Фаина Раневская. История, рассказанная в антракте (Гуреев) - страница 8


Фаина Раневская, 1929 г.


Это было первым шагом на пути к тому, чтобы все тайное внутри себя наконец стало явным. Хотя, конечно, сомнения в правильности выбираемого пути не оставляли, а все «за» и «против» перемешались, и казалось, что разобраться в этом Вавилоне страстей, желаний, страхов, сомнений не было никакой возможности.

Неожиданно на помощь пришел Чехов.

Из повести «Скучная история», написанной в 1889 году (изначально она называлась «Моё имя и я»): «Не знаю, что будет через 50—100 лет, по при настоящих условиях театр может служить только развлечением. Но развлечение это слишком дорого для того, чтобы продолжать пользоваться им. Оно отнимает у государства тысячи молодых, здоровых и талантливых мужчин и женщин, которые, если бы не посвящали себя театру, могли бы быть хорошими врачами, хлебопашцами, учительницами, офицерами; оно отнимает у публики вечерние часы – лучшее время для умственного труда и товарищеских бесед. Не говорю уж о денежных затратах и о тех нравственных потерях, какие несет зритель, когда видит на сцене неправильно трактуемые убийство, прелюбодеяние или клевету. Катя же была совсем другого мнения. Она уверяла меня, что театр, даже в настоящем его виде, выше аудиторий, выше книг, выше всего на свете. Театр – это сила, соединяющая в себе одной все искусства, а актеры – миссионеры. Никакое искусство и никакая наука в отдельности не в состоянии действовать так сильно и так верно на человеческую душу, как сцена, и недаром поэтому актер средней величины пользуется в государстве гораздо большею популярностью, чем самый лучший ученый или художник. И никакая публичная деятельность не может доставить такого наслаждения и удовлетворения, как сценическая».

Фаина снова и снова перечитывала эти строки.

Внутренне спорила с первым пассажем.

Горячо соглашалась со вторым.

Находила у Чехова нечто такое глубинное, чего сама не умела выразить, но чувствовала Антона Павловича совершенно и доверяла прочитанному безраздельно.

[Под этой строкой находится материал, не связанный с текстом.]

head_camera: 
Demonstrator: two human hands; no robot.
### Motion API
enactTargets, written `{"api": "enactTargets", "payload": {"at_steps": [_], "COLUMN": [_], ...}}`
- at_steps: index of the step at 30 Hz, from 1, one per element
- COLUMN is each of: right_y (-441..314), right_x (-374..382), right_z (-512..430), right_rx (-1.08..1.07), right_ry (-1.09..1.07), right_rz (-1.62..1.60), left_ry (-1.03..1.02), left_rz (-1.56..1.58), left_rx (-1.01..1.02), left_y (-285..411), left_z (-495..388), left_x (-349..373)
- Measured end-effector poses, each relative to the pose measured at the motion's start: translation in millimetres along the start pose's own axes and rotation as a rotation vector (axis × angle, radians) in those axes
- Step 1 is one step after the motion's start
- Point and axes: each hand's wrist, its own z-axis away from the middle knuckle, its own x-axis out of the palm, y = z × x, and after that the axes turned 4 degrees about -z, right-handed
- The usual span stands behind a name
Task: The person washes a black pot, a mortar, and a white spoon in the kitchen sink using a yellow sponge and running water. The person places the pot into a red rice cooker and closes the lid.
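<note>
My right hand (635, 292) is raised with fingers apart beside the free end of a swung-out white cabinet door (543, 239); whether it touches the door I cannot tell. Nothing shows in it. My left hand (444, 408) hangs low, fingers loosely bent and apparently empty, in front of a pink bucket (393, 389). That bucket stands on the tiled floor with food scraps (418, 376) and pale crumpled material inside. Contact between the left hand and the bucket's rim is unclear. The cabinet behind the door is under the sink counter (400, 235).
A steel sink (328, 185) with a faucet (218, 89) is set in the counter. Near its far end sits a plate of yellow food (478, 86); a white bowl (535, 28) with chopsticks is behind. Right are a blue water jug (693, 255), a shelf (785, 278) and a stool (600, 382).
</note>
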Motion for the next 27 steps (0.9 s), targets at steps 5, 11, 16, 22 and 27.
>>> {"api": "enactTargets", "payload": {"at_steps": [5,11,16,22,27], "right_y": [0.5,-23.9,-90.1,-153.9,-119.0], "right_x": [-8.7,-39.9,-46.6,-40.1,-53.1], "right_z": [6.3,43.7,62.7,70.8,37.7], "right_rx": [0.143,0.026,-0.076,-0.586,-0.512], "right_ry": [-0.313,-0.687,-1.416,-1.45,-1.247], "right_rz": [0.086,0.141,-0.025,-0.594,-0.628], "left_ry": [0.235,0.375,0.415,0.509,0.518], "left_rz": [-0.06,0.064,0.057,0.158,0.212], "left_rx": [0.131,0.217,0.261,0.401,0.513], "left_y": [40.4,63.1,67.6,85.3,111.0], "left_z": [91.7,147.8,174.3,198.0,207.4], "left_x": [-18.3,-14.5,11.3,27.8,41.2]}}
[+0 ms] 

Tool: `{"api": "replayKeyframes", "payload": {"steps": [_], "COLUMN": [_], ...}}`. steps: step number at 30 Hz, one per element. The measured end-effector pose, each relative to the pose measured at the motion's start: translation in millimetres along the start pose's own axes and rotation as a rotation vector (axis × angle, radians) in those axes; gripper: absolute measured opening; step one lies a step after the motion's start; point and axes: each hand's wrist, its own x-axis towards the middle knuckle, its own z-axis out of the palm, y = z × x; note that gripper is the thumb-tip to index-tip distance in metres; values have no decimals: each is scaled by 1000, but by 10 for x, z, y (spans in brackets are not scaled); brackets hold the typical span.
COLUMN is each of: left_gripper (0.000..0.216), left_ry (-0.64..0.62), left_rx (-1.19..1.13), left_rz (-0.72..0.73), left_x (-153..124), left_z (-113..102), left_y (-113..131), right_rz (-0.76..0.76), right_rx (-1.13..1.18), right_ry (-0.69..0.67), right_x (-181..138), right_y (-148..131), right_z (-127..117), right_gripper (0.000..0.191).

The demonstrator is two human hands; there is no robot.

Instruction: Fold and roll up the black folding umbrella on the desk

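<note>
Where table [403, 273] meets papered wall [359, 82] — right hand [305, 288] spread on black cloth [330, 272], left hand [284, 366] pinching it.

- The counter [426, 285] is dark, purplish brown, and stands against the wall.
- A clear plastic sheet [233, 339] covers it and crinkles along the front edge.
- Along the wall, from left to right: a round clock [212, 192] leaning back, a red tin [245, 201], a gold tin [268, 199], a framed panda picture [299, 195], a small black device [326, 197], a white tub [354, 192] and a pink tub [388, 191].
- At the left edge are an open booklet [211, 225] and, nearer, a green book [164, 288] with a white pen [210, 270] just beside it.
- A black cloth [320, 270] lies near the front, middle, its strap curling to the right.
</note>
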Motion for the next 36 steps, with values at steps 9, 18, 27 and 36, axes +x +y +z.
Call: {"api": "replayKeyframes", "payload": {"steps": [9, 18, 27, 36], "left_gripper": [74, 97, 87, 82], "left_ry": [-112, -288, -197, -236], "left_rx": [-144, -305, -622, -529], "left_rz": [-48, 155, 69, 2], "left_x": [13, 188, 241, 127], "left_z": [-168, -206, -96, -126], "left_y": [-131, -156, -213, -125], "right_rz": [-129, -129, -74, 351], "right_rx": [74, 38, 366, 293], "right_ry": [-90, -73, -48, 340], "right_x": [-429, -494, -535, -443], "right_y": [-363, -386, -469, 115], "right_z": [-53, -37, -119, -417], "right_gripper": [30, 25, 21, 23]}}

Словно бы собеседовала с этим высоким человеком с грустным задумчивым лицом, который родился и некогда жил в городе ее отца Гирша Хаимовича Фельдмана.


Таганрог, фото начала XX в.


Читала дальше: «Катя писала мне, что ее товарищи не посещают репетиций и никогда не знают ролей; в постановке нелепых пьес и в манере держать себя на сцене видно у каждого из них полное неуважение к публике; в интересах сбора, о котором только и говорят, драматические актрисы унижаются до пения шансонеток, а трагики поют куплеты, в которых смеются над рогатыми мужьями и над беременностью неверных жен и т. д… В ответ я послал Кате длинное и, признаться, очень скучное письмо. Между прочим, я писал ей: «Мне нередко приходилось беседовать со стариками актерами, благороднейшими людьми, дарившими меня своим расположением; из разговоров с ними я мог понять, что их деятельностью руководят не столько их собственный разум и свобода, сколько мода и настроение общества; лучшим из них приходилось на своем веку играть и в трагедии, и в оперетке, и в парижских фарсах, и в феериях, и всегда одинаково им казалось, что они шли по прямому пути и приносили пользу. Значит, как видишь, причину зла нужно искать не в актерах, а глубже, в самом искусстве и в отношениях к нему всего общества».